Nuestros huesos fueron el cimiento
por Anjali Patel
Crecí
siendo la hija de nigromantes y enterradores, acostumbrada a los espíritus a la
deriva. Cantar, llorar y la comida copiosa y de sabor intenso eran características
de una buena despedida, pero era más complicado para los que habían abandonado
este mundo ignorados y sin ser honrados de forma apropiada. Mis padres me
criaron con rituales para cuidar de los desarraigados: vertiendo sal en la
tierra recién removida, esparciendo flores secas, cantando rezos improvisados.
—Este
país es un campo de sangre —solía murmurar Mama, introduciendo sal en mis bolsillos de camino
a la puerta. Quería que siempre estuviera lista para poner un alma a descansar,
aunque yo me resistía. Odiaba apartar el velo y ver a todos mis ancestros
atrapados. Dolía demasiado, así que dejaba el velo bajado todo lo que podía y
pretendía que no podía notarlos.
Había estado
apagando los cosquilleos de energía de las almas atrapadas desde que mi avión
había aterrizado en La Guardia. Iba a tener una entrevista para un trabajo que
solo interactuaba con los vivos, y habían acordado instalarme en un hotel pijo,
y ¿cómo podía rechazar aquello? Mama había sacudido la cabeza cuando se lo
había contado, diciendo que no había escapatoria para la gente como nosotros. Yo
dije que entonces simplemente aprendería a cerrar los ojos, y ella inhaló aire
entre los dientes y me dio la espalda. No me ha mirado directamente a los ojos
desde entonces, ni siquiera cuando me dejó en el aeropuerto.
Cuando el taxi
atravesó el puente de Brooklyn, la energía formó un revoltijo como la estática
y el enjambre me atravesó tan rápido que pensé que iba a vomitar. Era la misma
sensación que sentía cuando atravesaba un campo de batalla o una plantación.
—Déjeme salir.
Voy a vomitar —le dije entre dientes al taxista.

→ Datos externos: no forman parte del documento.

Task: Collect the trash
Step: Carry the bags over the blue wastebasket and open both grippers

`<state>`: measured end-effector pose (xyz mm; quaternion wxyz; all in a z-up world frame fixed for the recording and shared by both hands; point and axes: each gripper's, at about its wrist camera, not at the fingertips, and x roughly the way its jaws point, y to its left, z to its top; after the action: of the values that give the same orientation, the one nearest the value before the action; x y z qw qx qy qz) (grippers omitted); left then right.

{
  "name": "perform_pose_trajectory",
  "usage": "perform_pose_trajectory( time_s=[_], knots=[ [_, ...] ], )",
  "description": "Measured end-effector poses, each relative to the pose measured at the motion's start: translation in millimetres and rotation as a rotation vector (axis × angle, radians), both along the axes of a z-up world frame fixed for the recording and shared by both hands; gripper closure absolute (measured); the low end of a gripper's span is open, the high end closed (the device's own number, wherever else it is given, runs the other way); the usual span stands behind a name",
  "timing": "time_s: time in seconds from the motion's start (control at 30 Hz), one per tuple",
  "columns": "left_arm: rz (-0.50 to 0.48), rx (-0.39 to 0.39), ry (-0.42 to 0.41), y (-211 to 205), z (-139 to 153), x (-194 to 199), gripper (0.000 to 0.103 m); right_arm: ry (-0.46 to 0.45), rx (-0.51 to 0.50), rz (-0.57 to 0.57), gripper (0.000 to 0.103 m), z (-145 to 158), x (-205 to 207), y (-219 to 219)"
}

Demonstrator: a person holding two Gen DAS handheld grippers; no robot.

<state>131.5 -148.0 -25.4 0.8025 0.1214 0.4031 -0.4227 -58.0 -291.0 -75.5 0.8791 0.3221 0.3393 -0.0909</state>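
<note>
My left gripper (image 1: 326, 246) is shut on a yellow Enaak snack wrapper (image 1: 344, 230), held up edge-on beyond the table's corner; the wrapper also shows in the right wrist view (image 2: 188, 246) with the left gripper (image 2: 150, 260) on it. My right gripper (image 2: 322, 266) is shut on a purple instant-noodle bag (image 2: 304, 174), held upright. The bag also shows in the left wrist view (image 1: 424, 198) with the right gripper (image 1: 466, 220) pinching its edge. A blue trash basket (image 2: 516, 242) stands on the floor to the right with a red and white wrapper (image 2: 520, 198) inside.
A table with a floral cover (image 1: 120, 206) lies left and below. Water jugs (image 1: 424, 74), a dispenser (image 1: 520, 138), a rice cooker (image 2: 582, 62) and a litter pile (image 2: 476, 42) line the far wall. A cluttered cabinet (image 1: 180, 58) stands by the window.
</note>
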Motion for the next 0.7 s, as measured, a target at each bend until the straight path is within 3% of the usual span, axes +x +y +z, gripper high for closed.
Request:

Me lanzó una mirada que decía «No tienes que decírmelo dos veces» por el retrovisor antes de detenerse en el arcén. Le di un manojo de billetes y agarré la maleta que tenía a mi lado antes de salir a trompicones. Una escultura rectangular de color gris tormenta se cernía sobre mí desde un trozo triste de hierba, a la sombra de unos edificios grises. Me aferré a la barandilla fría que la envolvía, respirando hondo varias veces. Una placa de cristal me llamó la atención cuando el sol se reflejó en ella.